• **Task**: Please output the data exactly, minus pictures.

• **Information shown**:
..............................

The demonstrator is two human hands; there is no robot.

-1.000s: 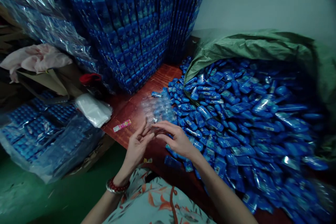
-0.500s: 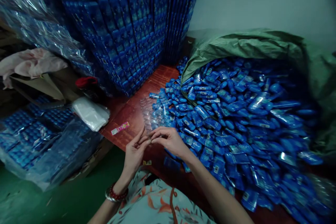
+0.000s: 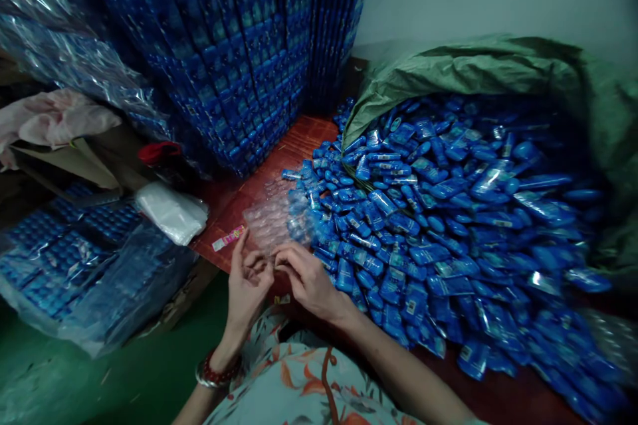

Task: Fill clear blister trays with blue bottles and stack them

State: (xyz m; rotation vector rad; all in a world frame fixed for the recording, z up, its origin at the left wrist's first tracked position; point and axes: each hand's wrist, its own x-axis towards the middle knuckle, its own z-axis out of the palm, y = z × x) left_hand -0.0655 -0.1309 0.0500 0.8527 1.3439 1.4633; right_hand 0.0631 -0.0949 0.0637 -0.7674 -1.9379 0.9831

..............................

• **Task result**:
The demonstrator is two human hands; there is no robot.

-1.000s: 
-0.500s: 
+0.000s: 

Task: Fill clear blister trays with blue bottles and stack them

State: (xyz m; rotation vector rad; all in a world frame fixed for the recording, z up, its origin at the left wrist's first tracked position; point and axes: each hand's wrist, its own x-axis towards the middle knuckle, its own z-axis out of the palm, y = z × x) left_hand -0.0655 -0.1309 0.0500 0.8527 1.3439 1.4633; right_hand 0.0631 -0.0949 0.0637 -0.7674 -1.9379 0.9831

The output is complete.